In diesem Beitrag betrachten wir die unterschiedlichen Chancen von Männern und Frauen auf dem Arbeitsmarkt, und zwar in ihrer Entwicklung seit der Einführung des Gleichberechtigungsgesetzes 1958 bis in die Gegenwart. Wir skizzieren zunächst eine zunehmende rechtliche Formalisierung der Auseinandersetzung um die Geschlechterdiskriminierung im Erwerbsleben. Dann untersuchen wir Facetten der Erwerbstätigkeit von Männern und Frauen im Zeitverlauf, auch mit Blick auf die Situation in anderen Ländern. Vor allem zwei Bereiche rücken wir in den Vordergrund: Zeit und Geld.

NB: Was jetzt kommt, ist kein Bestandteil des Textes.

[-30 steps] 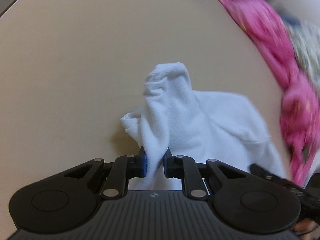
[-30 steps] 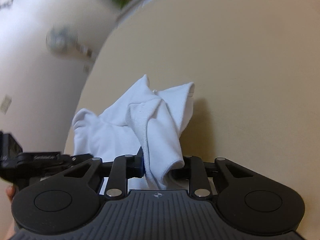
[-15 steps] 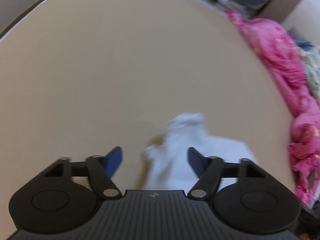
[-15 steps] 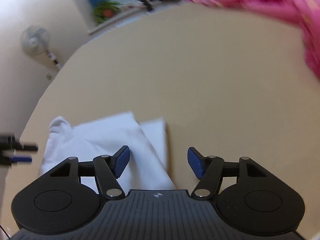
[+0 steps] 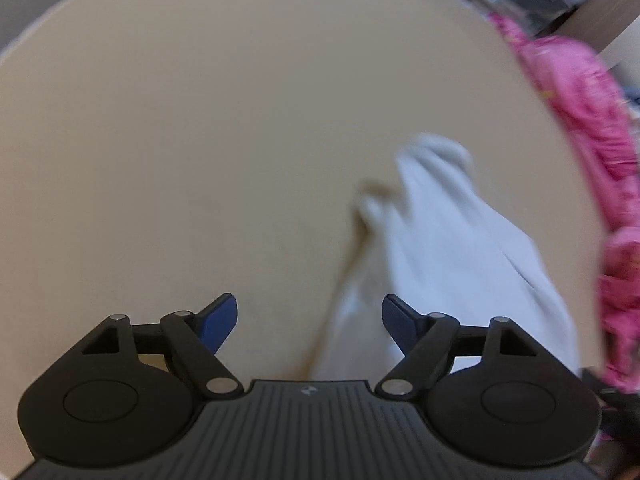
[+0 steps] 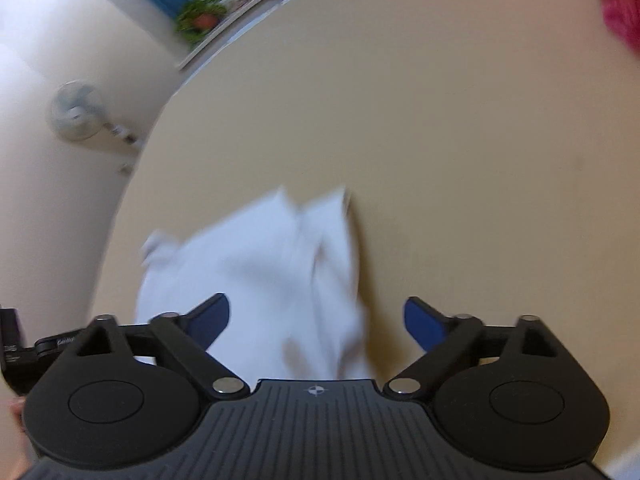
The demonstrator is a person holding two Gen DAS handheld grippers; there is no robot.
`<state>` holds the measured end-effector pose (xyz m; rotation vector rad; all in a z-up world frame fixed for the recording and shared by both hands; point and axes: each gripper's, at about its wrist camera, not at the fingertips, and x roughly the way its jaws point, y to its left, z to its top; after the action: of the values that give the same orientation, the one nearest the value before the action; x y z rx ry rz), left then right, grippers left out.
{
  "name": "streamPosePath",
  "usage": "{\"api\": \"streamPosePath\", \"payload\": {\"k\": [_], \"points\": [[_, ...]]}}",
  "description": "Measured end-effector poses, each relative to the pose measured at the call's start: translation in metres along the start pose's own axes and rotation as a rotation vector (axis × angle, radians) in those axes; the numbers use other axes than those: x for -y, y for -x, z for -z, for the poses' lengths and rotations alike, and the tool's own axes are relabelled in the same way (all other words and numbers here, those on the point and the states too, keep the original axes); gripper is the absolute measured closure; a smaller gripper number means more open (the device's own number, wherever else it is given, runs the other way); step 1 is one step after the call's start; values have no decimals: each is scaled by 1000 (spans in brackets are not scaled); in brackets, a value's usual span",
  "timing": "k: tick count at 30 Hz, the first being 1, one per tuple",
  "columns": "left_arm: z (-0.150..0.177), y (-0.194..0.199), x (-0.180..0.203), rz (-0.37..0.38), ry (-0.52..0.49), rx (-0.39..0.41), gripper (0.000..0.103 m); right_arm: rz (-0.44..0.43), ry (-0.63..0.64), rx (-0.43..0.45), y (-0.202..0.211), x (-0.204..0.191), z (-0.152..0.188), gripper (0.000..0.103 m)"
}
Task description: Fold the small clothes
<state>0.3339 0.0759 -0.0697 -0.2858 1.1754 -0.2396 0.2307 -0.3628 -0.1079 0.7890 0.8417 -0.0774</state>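
On my left wrist view, the left gripper (image 5: 310,320) is released, blue pads spread wide, with the blurred white garment (image 5: 448,248) lying on the beige tabletop (image 5: 200,140) at centre right and pink fabric (image 5: 592,120) along the right edge. My right gripper (image 6: 316,322) is released too, the white garment (image 6: 264,264) lying at lower centre.

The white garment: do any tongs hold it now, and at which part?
Nothing is held. The left tongs and the right tongs are both open, and the white garment lies loose on the table.
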Motion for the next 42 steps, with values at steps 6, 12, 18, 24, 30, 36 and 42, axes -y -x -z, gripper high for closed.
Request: {"api": "streamPosePath", "payload": {"k": [6,12,18,24,30,36,42], "points": [[52,-8,12,70,-2,-60,12,27,53,-140,-7,-3,59,2],[70,-8,33,58,-24,-54,23,-42,121,-144,-8,-12,55,78],[107,11,61,52,-134,-58,25,-60,124,-143,13,-11,23,86],[117,-2,45,-102,-97,-45,9,31,128,-214,10,13,34,55],[145,30,78,-342,-334,39,9,172,148,-128,43,12,69,38],[200,88,105,-439,-425,177,1,268,312,117,132,-28,110,9],[245,126,112,-361,-269,204,1,313,473,286,178,-70,158,2]]}}
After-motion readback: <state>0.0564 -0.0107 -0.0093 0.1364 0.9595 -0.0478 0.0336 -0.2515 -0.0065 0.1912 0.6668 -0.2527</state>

Die rechtliche Förderung der Gleichstellung seit 1958
Für Frauen und Männer soll es im Erwerbsleben Chancengleichheit geben - zumindest normativ ist diese Aussage heute unumstritten. Dies war nicht immer so. Zwar ist die Gleichberechtigung von Frauen und Männern seit 1949 in Art. 3, Abs. 2 des Grundgesetzes verankert, doch konnte eine Ehefrau bis 1958 nur mit Zustimmung ihres Ehemannes erwerbstätig sein. Erst mit dem Inkrafttreten des Gleichberechtigungsgesetzes von 1958 wurde diese Regelung abgeschafft. Dieser Schritt in Richtung Geschlechtergerechtigkeit auf dem Arbeitsmarkt verbesserte die Möglichkeit von Frauen, erwerbstätig zu sein. Das traditionelle Rollenmodell in der Ehe wurde mit diesem Gesetz erstmalig hinterfragt, wobei die Erwerbstätigkeit der Frau immer noch mit ihren Pflichten in Ehe und Familie vereinbar sein musste.

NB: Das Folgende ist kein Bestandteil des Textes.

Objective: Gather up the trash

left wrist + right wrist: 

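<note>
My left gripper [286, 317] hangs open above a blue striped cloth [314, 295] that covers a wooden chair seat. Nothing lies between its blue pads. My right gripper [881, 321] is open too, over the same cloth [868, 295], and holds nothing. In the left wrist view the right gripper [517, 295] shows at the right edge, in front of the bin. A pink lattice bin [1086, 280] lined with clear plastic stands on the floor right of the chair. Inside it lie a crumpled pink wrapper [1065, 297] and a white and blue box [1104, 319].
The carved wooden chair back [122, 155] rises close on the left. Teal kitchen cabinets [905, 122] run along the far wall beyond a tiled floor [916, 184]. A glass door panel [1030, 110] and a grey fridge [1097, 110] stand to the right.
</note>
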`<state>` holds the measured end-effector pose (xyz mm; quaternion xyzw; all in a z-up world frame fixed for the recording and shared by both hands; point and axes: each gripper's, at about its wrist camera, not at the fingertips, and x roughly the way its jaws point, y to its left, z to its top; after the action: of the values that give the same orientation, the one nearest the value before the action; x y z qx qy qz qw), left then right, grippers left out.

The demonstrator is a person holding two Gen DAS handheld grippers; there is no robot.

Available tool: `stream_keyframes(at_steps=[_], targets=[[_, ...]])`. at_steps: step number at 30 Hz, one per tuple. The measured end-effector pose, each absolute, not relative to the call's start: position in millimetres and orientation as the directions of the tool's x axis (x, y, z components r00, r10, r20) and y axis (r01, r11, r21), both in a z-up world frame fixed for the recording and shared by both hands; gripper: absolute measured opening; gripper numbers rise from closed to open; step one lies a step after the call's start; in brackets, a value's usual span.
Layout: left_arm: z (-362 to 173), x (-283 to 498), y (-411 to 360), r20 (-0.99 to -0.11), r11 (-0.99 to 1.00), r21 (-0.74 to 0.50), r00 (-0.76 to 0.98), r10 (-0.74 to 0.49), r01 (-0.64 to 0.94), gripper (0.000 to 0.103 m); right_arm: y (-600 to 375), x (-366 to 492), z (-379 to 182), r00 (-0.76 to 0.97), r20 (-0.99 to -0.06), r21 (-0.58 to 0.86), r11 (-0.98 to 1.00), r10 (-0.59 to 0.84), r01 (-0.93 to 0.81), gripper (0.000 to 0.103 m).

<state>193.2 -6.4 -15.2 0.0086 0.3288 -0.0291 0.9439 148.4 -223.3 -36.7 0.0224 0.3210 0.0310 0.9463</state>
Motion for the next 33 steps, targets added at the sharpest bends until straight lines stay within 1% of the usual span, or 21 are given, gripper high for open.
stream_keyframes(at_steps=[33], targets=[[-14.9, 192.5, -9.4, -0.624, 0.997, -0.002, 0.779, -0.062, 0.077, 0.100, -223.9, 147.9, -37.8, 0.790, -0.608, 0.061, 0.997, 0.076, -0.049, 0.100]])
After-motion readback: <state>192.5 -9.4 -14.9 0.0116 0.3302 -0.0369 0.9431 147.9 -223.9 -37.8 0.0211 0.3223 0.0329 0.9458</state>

Weitere zwei Jahrzehnte vergingen, bis mit der Eherechtsreform von 1977 die Hausfrauenehe als gesetzliches Leitbild in Deutschland aufgegeben wurde. So legte der Paragraph 1356 des Bürgerlichen Gesetzbuches für die Haushaltsführung und Erwerbstätigkeit fest, dass Ehegatten die Haushaltsführung im gegenseitigen Einvernehmen zu regeln haben: Ehepartner müssen bei der Wahl und Ausübung der Erwerbstätigkeit auf die Belange des anderen Partners und der Familie die gebotene Rücksicht nehmen.
Erste Schritte in diese Richtung erfolgten erst, als die Bundesrepublik die UN-Konvention zur Unterbindung jeglicher Diskriminierungsformen gegen Frauen im Jahre 1980 unterzeichnete.

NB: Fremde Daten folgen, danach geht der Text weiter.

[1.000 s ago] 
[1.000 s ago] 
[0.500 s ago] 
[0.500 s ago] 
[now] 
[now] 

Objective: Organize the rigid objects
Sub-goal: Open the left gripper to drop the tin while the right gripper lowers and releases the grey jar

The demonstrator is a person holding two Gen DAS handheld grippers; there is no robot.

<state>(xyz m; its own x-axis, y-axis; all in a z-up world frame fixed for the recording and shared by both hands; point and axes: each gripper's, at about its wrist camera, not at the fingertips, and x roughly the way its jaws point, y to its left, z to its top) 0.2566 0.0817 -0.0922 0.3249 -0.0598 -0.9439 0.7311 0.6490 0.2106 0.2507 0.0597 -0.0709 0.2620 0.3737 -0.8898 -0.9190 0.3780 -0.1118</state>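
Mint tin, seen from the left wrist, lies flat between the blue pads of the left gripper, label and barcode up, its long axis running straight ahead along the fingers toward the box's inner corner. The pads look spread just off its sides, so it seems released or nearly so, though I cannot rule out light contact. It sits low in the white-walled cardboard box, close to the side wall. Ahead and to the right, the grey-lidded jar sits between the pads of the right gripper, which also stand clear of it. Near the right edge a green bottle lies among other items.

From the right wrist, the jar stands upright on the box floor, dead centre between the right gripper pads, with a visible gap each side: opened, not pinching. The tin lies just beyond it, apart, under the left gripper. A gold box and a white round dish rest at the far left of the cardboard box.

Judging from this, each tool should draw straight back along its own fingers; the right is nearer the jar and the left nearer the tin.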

Seit den 1980er Jahren hat sich in Deutschland einiges getan, um die Gleichstellung von Männern und Frauen gesetzlich zu verankern und voranzutreiben, so im Ehenamensrecht, Kindschaftsrecht und im Gewaltenschutzgesetz. Die Gleichstellung im Erwerbsleben kam allerdings nur in Minischritten voran.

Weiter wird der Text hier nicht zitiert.